EXERCISE OBJECTIVE:
Retype the full set of data, character for character.

# # #

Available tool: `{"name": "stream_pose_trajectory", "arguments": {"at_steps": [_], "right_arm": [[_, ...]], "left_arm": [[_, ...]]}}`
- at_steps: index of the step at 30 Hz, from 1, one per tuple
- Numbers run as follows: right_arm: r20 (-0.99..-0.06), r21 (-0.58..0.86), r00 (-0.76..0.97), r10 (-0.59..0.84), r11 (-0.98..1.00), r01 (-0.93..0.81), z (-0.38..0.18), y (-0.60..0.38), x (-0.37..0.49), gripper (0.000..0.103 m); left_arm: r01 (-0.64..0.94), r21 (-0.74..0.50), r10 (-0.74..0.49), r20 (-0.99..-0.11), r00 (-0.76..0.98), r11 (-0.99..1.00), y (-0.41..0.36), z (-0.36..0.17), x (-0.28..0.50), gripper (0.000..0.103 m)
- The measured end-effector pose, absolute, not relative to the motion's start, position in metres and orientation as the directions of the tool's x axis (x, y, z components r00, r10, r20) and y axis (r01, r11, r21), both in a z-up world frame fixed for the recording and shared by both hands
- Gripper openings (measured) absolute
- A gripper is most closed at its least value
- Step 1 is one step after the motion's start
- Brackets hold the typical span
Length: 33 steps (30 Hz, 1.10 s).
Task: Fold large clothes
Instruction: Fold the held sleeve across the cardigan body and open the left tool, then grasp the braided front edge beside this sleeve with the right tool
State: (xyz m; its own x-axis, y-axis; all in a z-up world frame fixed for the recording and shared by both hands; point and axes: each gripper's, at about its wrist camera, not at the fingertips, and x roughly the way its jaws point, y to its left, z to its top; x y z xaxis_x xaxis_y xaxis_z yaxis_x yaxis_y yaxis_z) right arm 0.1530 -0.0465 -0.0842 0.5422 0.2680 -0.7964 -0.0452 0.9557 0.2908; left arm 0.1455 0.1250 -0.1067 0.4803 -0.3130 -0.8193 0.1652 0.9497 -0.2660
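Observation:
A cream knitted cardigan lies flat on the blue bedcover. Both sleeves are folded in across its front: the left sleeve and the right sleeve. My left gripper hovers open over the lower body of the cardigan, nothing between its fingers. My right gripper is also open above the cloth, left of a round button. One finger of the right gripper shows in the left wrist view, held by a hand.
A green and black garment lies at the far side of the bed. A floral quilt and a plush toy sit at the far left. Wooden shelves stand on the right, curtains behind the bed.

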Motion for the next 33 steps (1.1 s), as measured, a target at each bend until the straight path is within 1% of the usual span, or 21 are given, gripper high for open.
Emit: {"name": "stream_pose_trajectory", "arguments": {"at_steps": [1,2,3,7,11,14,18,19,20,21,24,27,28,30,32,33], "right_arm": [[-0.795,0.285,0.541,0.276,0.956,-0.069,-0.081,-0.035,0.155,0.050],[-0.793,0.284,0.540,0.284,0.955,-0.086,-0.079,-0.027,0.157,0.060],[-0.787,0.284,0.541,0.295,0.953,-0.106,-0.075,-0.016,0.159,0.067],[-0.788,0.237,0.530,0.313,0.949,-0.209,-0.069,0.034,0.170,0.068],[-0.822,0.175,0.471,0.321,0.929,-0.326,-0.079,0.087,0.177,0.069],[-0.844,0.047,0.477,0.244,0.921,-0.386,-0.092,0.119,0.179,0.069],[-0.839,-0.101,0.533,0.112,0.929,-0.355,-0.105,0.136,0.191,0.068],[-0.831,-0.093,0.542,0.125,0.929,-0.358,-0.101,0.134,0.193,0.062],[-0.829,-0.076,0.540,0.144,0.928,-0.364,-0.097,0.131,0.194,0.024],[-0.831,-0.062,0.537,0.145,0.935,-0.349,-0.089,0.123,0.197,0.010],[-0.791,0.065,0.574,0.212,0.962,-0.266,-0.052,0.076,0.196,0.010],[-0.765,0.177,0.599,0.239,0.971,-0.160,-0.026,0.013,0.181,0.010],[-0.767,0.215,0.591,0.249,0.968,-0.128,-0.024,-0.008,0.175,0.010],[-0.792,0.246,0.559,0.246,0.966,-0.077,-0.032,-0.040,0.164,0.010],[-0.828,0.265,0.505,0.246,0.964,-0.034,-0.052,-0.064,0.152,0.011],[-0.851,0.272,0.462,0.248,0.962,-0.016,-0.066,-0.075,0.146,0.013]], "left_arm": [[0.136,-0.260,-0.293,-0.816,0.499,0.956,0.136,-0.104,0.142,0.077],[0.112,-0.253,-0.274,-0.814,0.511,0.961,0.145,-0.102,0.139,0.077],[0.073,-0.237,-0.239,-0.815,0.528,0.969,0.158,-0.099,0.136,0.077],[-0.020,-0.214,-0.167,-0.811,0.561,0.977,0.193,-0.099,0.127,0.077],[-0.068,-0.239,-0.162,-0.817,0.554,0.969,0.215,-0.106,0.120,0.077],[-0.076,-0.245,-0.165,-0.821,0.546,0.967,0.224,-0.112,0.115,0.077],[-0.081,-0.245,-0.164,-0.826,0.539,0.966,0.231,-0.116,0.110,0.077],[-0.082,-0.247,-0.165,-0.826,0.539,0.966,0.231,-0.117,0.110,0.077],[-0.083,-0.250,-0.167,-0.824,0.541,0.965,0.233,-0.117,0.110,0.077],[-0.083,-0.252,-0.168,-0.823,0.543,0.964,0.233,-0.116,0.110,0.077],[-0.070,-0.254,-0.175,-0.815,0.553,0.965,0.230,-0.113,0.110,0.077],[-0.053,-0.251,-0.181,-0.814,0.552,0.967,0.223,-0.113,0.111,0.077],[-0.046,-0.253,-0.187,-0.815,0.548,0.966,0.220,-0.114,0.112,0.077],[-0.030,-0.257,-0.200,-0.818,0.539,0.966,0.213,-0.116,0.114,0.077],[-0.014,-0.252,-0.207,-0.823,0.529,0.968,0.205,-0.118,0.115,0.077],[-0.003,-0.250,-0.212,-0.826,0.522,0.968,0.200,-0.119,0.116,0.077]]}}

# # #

RESPONSE TO THIS TASK:
Available tool: `{"name": "stream_pose_trajectory", "arguments": {"at_steps": [_], "right_arm": [[_, ...]], "left_arm": [[_, ...]]}}`
- at_steps: index of the step at 30 Hz, from 1, one per tuple
- Numbers run as follows: right_arm: r20 (-0.99..-0.06), r21 (-0.58..0.86), r00 (-0.76..0.97), r10 (-0.59..0.84), r11 (-0.98..1.00), r01 (-0.93..0.81), z (-0.38..0.18), y (-0.60..0.38), x (-0.37..0.49), gripper (0.000..0.103 m); left_arm: r01 (-0.64..0.94), r21 (-0.74..0.50), r10 (-0.74..0.49), r20 (-0.99..-0.11), r00 (-0.76..0.98), r11 (-0.99..1.00), y (-0.41..0.36), z (-0.36..0.17), x (-0.28..0.50), gripper (0.000..0.103 m)
- The measured end-effector pose, absolute, not relative to the motion's start, position in metres and orientation as the directions of the tool's x axis (x, y, z components r00, r10, r20) and y axis (r01, r11, r21), both in a z-up world frame fixed for the recording and shared by both hands
- Gripper openings (measured) absolute
- A gripper is most closed at its least value
- Step 1 is one step after the motion's start
- Brackets hold the typical span
Length: 33 steps (30 Hz, 1.10 s).
Task: Fold large clothes
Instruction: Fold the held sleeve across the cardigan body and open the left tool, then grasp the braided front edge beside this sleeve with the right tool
State: (xyz m; its own x-axis, y-axis; all in a z-up world frame fixed for the recording and shared by both hands; point and axes: each gripper's, at about its wrist camera, not at the fingertips, and x roughly the way its jaws point, y to its left, z to its top; x y z xaxis_x xaxis_y xaxis_z yaxis_x yaxis_y yaxis_z) right arm 0.1530 -0.0465 -0.0842 0.5422 0.2680 -0.7964 -0.0452 0.9557 0.2908; left arm 0.1455 0.1250 -0.1067 0.4803 -0.3130 -0.8193 0.1652 0.9497 -0.2660
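Observation:
A cream knitted cardigan lies flat on the blue bedcover. Both sleeves are folded in across its front: the left sleeve and the right sleeve. My left gripper hovers open over the lower body of the cardigan, nothing between its fingers. My right gripper is also open above the cloth, left of a round button. One finger of the right gripper shows in the left wrist view, held by a hand.
A green and black garment lies at the far side of the bed. A floral quilt and a plush toy sit at the far left. Wooden shelves stand on the right, curtains behind the bed.
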
Motion for the next 33 steps (1.1 s), as measured, a target at each bend until the straight path is within 1% of the usual span, or 21 are given, gripper high for open.
Emit: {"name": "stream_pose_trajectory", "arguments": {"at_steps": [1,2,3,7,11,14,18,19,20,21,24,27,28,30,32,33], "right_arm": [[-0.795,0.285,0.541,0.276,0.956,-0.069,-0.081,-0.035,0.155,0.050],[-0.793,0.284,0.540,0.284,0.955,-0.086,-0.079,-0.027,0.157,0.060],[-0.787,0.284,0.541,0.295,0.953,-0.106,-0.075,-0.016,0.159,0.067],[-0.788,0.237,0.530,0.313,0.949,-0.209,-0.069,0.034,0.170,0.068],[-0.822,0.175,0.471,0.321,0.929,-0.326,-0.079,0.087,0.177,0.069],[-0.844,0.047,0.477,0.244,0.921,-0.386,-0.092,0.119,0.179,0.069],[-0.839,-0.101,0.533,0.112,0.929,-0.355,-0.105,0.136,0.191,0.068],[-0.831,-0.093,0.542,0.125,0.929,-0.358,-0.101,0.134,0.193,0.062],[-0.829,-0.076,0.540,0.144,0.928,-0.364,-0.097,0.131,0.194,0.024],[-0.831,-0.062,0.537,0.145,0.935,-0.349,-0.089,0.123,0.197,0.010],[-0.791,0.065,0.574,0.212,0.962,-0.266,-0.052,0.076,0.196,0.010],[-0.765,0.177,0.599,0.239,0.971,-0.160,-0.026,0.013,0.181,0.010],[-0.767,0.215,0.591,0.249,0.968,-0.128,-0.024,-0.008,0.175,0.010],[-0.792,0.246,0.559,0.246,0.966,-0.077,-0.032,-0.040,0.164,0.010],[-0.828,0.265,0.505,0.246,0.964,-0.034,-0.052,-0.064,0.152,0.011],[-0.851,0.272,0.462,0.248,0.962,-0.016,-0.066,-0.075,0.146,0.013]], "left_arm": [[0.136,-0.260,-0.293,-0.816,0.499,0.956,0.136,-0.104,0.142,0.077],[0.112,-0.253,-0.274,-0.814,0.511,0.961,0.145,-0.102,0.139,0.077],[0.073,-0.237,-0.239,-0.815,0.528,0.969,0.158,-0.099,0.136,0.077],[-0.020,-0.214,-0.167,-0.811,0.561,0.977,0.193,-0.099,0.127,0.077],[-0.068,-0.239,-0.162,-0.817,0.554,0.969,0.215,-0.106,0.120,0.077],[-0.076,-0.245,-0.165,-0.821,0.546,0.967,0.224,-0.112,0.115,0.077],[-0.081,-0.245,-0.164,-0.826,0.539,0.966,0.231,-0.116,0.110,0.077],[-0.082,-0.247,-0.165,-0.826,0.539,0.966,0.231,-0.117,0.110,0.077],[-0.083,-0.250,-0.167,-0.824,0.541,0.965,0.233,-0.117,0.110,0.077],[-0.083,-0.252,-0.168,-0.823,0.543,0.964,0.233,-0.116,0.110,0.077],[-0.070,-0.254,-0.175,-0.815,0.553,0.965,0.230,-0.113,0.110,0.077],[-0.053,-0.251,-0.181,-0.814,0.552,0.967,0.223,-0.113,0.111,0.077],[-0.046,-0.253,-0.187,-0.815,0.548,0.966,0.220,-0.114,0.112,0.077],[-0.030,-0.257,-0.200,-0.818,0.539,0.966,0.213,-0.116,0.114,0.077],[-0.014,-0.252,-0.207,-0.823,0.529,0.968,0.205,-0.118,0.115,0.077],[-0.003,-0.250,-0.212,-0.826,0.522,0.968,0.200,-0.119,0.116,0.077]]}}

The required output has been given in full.